----- SOURCE DATA

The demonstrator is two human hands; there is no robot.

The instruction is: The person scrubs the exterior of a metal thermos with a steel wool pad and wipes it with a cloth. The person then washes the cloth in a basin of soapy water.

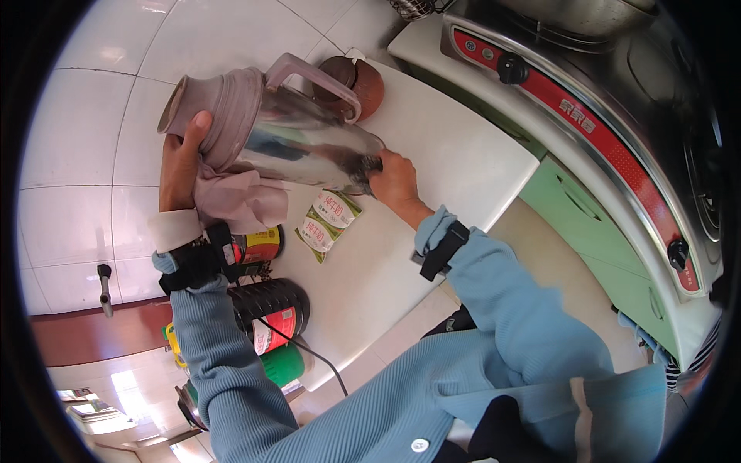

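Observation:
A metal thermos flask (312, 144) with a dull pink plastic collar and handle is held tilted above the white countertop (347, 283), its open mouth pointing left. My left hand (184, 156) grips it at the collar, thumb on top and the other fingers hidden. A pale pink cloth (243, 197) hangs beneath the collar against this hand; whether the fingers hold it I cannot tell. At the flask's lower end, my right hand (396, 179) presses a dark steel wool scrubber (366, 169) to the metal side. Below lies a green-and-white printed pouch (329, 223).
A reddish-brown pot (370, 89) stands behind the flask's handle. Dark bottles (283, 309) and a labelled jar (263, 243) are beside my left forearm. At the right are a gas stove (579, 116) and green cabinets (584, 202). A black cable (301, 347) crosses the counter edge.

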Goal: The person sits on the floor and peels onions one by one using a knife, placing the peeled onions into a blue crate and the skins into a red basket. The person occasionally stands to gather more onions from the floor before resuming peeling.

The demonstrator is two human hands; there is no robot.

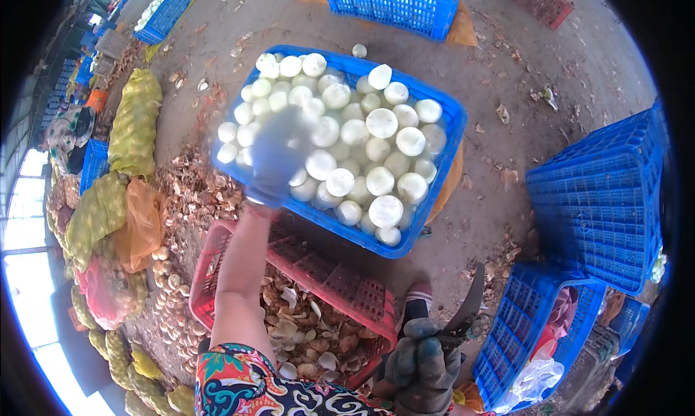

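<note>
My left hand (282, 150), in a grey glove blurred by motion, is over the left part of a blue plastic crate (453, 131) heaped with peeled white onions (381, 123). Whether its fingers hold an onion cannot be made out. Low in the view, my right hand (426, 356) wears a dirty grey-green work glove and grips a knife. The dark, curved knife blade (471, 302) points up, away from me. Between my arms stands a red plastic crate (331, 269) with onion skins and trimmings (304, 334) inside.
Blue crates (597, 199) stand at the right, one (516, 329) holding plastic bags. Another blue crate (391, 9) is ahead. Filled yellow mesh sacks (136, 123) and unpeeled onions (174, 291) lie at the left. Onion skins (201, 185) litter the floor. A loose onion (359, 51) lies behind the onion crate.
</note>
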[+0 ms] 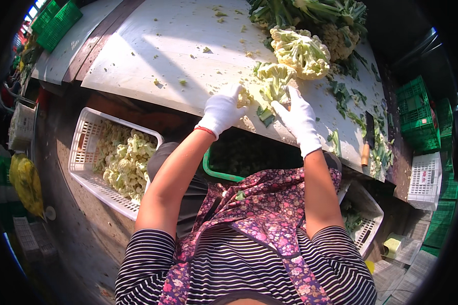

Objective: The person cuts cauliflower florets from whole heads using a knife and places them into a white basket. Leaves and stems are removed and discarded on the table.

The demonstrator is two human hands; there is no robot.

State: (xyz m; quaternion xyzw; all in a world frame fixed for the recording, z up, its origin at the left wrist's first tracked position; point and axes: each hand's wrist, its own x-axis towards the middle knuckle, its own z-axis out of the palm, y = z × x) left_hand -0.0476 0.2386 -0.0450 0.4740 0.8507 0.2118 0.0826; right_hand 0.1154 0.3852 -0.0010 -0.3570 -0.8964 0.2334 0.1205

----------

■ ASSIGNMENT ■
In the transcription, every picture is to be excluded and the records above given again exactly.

■ SOLUTION FOR THIS EXERCISE ■
The demonstrator is two human hands; there is no robot.

The instruction is: The person scrubs the exterior of a metal thermos with a steel wool pad and wipes it with a cloth. The person then washes the cloth in a basin of soapy water.


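Observation:
A metal thermos flask (312, 144) with a dull pink plastic collar and handle is held tilted above the white countertop (347, 283), its open mouth pointing left. My left hand (184, 156) grips it at the collar, thumb on top and the other fingers hidden. A pale pink cloth (243, 197) hangs beneath the collar against this hand; whether the fingers hold it I cannot tell. At the flask's lower end, my right hand (396, 179) presses a dark steel wool scrubber (366, 169) to the metal side. Below lies a green-and-white printed pouch (329, 223).
A reddish-brown pot (370, 89) stands behind the flask's handle. Dark bottles (283, 309) and a labelled jar (263, 243) are beside my left forearm. At the right are a gas stove (579, 116) and green cabinets (584, 202). A black cable (301, 347) crosses the counter edge.
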
Goal: The person sits on the floor and peels onions one by one using a knife, placing the peeled onions into a blue crate and the skins into a red basket. The person occasionally stands to gather more onions from the floor before resuming peeling.

The demonstrator is two human hands; there is no robot.


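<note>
My left hand (282, 150), in a grey glove blurred by motion, is over the left part of a blue plastic crate (453, 131) heaped with peeled white onions (381, 123). Whether its fingers hold an onion cannot be made out. Low in the view, my right hand (426, 356) wears a dirty grey-green work glove and grips a knife. The dark, curved knife blade (471, 302) points up, away from me. Between my arms stands a red plastic crate (331, 269) with onion skins and trimmings (304, 334) inside.
Blue crates (597, 199) stand at the right, one (516, 329) holding plastic bags. Another blue crate (391, 9) is ahead. Filled yellow mesh sacks (136, 123) and unpeeled onions (174, 291) lie at the left. Onion skins (201, 185) litter the floor. A loose onion (359, 51) lies behind the onion crate.
</note>
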[+0 ms] 

Objective: The person cuts cauliflower florets from whole heads using a knife and places them into a white basket. Leaves and stems are removed and discarded on the table.

The demonstrator is two human hands; there is no robot.

State: (xyz m; quaternion xyzw; all in a world frame fixed for the recording, z up, its origin at the left wrist's first tracked position; point and axes: each hand's wrist, its own x-axis towards the middle knuckle, its own z-axis out of the palm, y = z × x) left_hand -0.0476 0.2386 -0.0450 0.4740 0.8507 0.2118 0.0826; right_hand 0.1154 0.3852 -0.0010 -0.3570 -0.8964 0.2334 0.1205

Work on this exercise has concluded.